Luxemburg wieder Hochrisikogebiet

  09.01.2022 | 08:58 Uhr

Luxemburg ist wieder von der Bundesregierung als Hochrisikogebiet eingestuft worden. Von unnötigen Reisen ins Großherzogtum wird abgeraten. Für Grenzpendler gelten aber weiterhin Ausnahmeregelungen.

Die Bundesregierung hat auf einen Schlag rund 40 Staaten wegen hoher Corona-Infektionszahlen ganz oder teilweise als Hochrisikogebiete eingestuft. Laut Mitteilung des Robert Koch-Instituts gilt die Einstufung seit Sonntag.

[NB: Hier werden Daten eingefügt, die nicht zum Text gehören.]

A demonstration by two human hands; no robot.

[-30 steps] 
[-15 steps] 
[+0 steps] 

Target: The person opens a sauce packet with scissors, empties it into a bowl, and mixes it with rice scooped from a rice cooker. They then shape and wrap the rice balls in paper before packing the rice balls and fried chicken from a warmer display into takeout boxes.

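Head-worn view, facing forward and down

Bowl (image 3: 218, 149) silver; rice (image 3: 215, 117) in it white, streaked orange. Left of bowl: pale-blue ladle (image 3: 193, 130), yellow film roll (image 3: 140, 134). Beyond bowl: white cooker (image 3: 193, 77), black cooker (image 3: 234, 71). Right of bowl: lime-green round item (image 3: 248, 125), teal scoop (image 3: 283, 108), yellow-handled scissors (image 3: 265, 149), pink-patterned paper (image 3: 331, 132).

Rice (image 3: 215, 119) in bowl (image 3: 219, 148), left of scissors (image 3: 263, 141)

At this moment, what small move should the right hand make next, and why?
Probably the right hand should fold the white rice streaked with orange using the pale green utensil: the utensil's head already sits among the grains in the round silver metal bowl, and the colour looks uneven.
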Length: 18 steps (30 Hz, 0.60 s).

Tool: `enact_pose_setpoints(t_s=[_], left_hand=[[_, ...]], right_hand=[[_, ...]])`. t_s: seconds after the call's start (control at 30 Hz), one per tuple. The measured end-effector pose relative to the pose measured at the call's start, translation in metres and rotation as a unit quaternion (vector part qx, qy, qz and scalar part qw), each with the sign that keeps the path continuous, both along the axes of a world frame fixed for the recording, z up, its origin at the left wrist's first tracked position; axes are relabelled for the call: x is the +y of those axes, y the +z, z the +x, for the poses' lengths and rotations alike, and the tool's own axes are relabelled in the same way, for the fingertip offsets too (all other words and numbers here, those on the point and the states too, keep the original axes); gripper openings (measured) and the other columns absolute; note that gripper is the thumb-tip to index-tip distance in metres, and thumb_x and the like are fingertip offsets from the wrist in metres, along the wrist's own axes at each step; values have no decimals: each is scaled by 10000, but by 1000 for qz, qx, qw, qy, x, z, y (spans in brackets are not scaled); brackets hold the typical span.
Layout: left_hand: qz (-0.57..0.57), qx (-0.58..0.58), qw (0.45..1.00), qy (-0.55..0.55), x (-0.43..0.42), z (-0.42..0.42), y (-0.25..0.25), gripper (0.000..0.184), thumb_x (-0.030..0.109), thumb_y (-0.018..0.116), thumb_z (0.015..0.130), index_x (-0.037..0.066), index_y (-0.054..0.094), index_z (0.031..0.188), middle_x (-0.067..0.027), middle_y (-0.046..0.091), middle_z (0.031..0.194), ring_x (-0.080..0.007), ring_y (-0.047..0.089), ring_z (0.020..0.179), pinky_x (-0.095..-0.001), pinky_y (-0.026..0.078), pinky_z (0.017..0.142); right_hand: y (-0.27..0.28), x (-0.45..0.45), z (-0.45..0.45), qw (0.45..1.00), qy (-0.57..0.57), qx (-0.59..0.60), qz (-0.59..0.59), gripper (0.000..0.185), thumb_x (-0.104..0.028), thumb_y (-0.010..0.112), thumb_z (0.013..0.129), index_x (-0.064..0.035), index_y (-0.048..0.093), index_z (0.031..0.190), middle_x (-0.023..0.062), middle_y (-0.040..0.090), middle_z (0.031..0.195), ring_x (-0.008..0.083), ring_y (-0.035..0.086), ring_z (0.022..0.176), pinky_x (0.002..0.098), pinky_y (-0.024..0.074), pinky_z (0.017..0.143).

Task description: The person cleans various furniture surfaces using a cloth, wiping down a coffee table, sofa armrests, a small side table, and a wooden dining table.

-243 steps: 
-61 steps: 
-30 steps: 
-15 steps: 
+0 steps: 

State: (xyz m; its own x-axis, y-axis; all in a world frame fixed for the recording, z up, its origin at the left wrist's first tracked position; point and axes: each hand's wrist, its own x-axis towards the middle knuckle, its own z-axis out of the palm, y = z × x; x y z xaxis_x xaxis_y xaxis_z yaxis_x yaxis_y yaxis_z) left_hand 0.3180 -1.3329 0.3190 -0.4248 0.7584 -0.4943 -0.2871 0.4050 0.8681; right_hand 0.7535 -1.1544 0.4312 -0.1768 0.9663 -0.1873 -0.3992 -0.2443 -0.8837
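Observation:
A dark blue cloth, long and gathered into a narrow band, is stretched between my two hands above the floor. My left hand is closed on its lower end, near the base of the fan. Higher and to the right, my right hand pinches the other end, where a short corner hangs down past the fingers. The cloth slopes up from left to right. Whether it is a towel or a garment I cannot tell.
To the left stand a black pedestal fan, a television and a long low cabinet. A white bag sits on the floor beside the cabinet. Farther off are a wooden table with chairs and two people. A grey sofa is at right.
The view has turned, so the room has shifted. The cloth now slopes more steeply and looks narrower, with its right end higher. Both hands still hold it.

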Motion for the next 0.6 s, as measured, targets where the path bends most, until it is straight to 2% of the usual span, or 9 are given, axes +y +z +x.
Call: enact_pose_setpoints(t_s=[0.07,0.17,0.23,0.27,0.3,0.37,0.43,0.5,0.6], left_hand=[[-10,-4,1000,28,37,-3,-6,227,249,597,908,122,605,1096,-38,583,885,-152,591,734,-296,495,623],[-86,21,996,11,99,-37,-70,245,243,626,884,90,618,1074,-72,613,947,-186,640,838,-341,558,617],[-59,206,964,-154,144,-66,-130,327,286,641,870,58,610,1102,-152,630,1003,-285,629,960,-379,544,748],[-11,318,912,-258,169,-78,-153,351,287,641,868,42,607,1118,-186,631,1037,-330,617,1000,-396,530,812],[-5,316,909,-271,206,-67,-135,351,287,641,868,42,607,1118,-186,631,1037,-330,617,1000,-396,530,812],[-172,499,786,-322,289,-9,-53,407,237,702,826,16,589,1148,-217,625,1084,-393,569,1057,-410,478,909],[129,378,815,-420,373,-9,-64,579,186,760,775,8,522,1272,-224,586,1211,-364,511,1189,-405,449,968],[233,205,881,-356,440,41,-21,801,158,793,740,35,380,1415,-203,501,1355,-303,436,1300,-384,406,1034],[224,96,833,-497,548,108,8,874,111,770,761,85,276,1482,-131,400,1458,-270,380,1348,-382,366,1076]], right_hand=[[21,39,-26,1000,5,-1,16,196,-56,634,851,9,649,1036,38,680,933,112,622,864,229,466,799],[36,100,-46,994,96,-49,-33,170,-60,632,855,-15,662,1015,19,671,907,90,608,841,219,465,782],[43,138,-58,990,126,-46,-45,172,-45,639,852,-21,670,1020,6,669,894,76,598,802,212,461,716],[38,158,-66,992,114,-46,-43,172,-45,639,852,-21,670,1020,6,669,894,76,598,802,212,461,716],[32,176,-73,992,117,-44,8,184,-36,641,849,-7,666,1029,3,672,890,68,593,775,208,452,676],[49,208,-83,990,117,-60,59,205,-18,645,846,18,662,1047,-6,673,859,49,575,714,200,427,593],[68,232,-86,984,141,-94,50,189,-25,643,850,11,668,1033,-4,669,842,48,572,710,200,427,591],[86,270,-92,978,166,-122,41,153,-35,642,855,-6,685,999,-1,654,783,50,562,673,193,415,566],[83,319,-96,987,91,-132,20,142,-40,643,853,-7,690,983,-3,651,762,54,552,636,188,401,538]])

Neben dem Großherzogtum Luxemburg sind auch Schweden und Estland auf der Liste. Hinzu kommen auch die Vereinigten Arabischen Emirate, Israel, Kenia, Australien oder Argentinien. Von den Nachbarländern Deutschlands ist ab Sonntag nur noch Österreich kein Hochrisikogebiet. Das benachbarte Frankreich ist bereits im Dezember wieder zum Hochrisikogebiet erklärt worden.

Regeln Hochrisikogebiete

Wer aus einem Hochrisikogebiet nach Deutschland einreist und über keinen Impf- oder Genesungsnachweis verfügt, muss für zehn Tage in Quarantäne und kann sich frühestens fünf Tage nach der Einreise mit einem negativen Test davon befreien. Unabhängig davon müssen alle Reisenden eine Einreiseanmeldung ausfüllen, wenn sie aus einem Hochrisikogebiet nach Deutschland heimkehren. 

Ausnahmen für Grenzpendler

Für Grenzpendler und Tagesgäste gelten im Saarland und in Rheinland-Pfalz Ausnahmebestimmungen. Wer sich weniger als 24 Stunden im Nachbarland aufgehalten hat, ist bei der Einreise von der digitalen Einreiseanmeldung und der Quarantänepflicht befreit.

Von der Quarantänepflicht ausgenommen sind auch Urlauber, die auf dem Weg nach Hause ein Hochrisikogebiet lediglich durchfahren.